* **HOW TO COMPLETE THIS TASK**: In this exercise, return the whole listing exactly, excluding any images.

* **SOURCE MATERIAL**:
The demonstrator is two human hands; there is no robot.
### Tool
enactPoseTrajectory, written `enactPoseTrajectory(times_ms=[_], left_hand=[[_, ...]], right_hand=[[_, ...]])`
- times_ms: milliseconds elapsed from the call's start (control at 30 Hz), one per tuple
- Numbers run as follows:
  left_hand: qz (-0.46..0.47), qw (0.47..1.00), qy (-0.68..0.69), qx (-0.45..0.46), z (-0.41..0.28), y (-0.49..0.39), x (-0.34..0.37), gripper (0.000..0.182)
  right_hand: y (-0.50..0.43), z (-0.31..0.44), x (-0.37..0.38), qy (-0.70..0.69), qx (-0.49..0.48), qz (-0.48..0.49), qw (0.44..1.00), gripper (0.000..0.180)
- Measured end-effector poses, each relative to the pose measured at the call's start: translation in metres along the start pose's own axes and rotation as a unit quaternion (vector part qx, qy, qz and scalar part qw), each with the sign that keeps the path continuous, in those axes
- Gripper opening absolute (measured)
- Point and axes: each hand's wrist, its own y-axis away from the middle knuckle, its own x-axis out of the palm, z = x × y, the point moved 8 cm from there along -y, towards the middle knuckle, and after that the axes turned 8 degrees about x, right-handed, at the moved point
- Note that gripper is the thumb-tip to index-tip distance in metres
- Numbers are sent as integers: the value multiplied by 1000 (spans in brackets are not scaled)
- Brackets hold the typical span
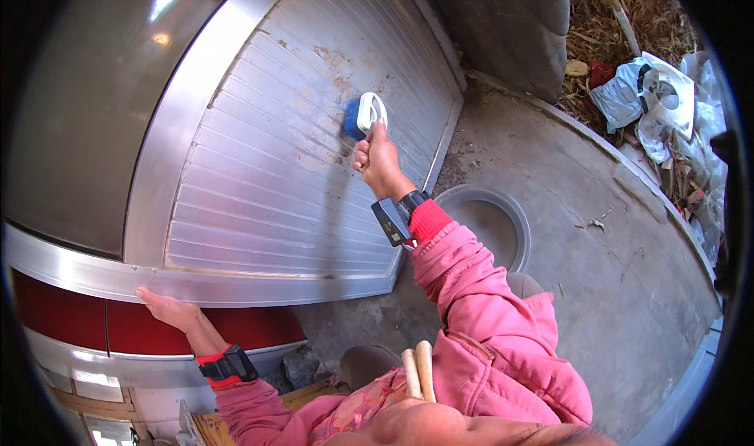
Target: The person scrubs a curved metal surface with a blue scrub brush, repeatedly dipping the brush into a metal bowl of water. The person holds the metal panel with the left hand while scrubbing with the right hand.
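My right hand (377,154) grips the white handle of a scrub brush (370,113) whose blue bristles face a ribbed metal door panel (253,210). Brown and yellowish stains mark the panel around the brush. At the lower left, my left hand (168,310) rests at the edge of the door's smooth metal frame (235,290), with its fingers partly hidden behind the frame. Dark glass (100,104) fills the other part of the door. Both wrists wear black devices over red cuffs.
A translucent plastic basin (521,228) stands on the concrete floor (589,257) beside the door. Plastic bags (621,92) and dry plant litter (595,21) lie beyond a low kerb. Red panels (194,331) show below the left hand.
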Motion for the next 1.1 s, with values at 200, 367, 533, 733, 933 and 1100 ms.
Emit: enactPoseTrajectory(times_ms=[200, 367, 533, 733, 933, 1100], left_hand=[[2, 999, 49, -21, 4, -1, 1, 72], [27, 997, 65, -13, 1, 1, 4, 73], [24, 998, 62, -11, 3, 1, 2, 74], [26, 998, 52, 6, 0, -3, 2, 75], [32, 996, 76, -18, -1, 4, 7, 74], [33, 998, 57, 16, -5, 2, 6, 74]], right_hand=[[22, -1, -74, 113, -9, -84, 990, 45], [1, -5, -107, 129, -31, -98, 986, 47], [4, 0, -118, 93, -52, -230, 967, 37], [9, -6, -27, 81, -80, -151, 982, 30], [-1, 24, 14, 268, -204, -101, 936, 30], [8, 24, -72, 341, -193, -265, 881, 37]])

* **EXPECTED ANSWER**:
The demonstrator is two human hands; there is no robot.
### Tool
enactPoseTrajectory, written `enactPoseTrajectory(times_ms=[_], left_hand=[[_, ...]], right_hand=[[_, ...]])`
- times_ms: milliseconds elapsed from the call's start (control at 30 Hz), one per tuple
- Numbers run as follows:
  left_hand: qz (-0.46..0.47), qw (0.47..1.00), qy (-0.68..0.69), qx (-0.45..0.46), z (-0.41..0.28), y (-0.49..0.39), x (-0.34..0.37), gripper (0.000..0.182)
  right_hand: y (-0.50..0.43), z (-0.31..0.44), x (-0.37..0.38), qy (-0.70..0.69), qx (-0.49..0.48), qz (-0.48..0.49), qw (0.44..1.00), gripper (0.000..0.180)
- Measured end-effector poses, each relative to the pose measured at the call's start: translation in metres along the start pose's own axes and rotation as a unit quaternion (vector part qx, qy, qz and scalar part qw), each with the sign that keeps the path continuous, in those axes
- Gripper opening absolute (measured)
- Point and axes: each hand's wrist, its own y-axis away from the middle knuckle, its own x-axis out of the palm, z = x × y, the point moved 8 cm from there along -y, towards the middle knuckle, and after that the axes turned 8 degrees about x, right-handed, at the moved point
- Note that gripper is the thumb-tip to index-tip distance in metres
- Numbers are sent as integers: the value multiplied by 1000 (spans in brackets are not scaled)
- Brackets hold the typical span
Target: The person scrubs a curved metal surface with a blue scrub brush, repeatedly dipping the brush into a metal bowl of water. The person holds the metal panel with the left hand while scrubbing with the right hand.
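My right hand (377,154) grips the white handle of a scrub brush (370,113) whose blue bristles face a ribbed metal door panel (253,210). Brown and yellowish stains mark the panel around the brush. At the lower left, my left hand (168,310) rests at the edge of the door's smooth metal frame (235,290), with its fingers partly hidden behind the frame. Dark glass (100,104) fills the other part of the door. Both wrists wear black devices over red cuffs.
A translucent plastic basin (521,228) stands on the concrete floor (589,257) beside the door. Plastic bags (621,92) and dry plant litter (595,21) lie beyond a low kerb. Red panels (194,331) show below the left hand.
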Motion for the next 1.1 s, with values at 200, 367, 533, 733, 933 and 1100 ms.
Emit: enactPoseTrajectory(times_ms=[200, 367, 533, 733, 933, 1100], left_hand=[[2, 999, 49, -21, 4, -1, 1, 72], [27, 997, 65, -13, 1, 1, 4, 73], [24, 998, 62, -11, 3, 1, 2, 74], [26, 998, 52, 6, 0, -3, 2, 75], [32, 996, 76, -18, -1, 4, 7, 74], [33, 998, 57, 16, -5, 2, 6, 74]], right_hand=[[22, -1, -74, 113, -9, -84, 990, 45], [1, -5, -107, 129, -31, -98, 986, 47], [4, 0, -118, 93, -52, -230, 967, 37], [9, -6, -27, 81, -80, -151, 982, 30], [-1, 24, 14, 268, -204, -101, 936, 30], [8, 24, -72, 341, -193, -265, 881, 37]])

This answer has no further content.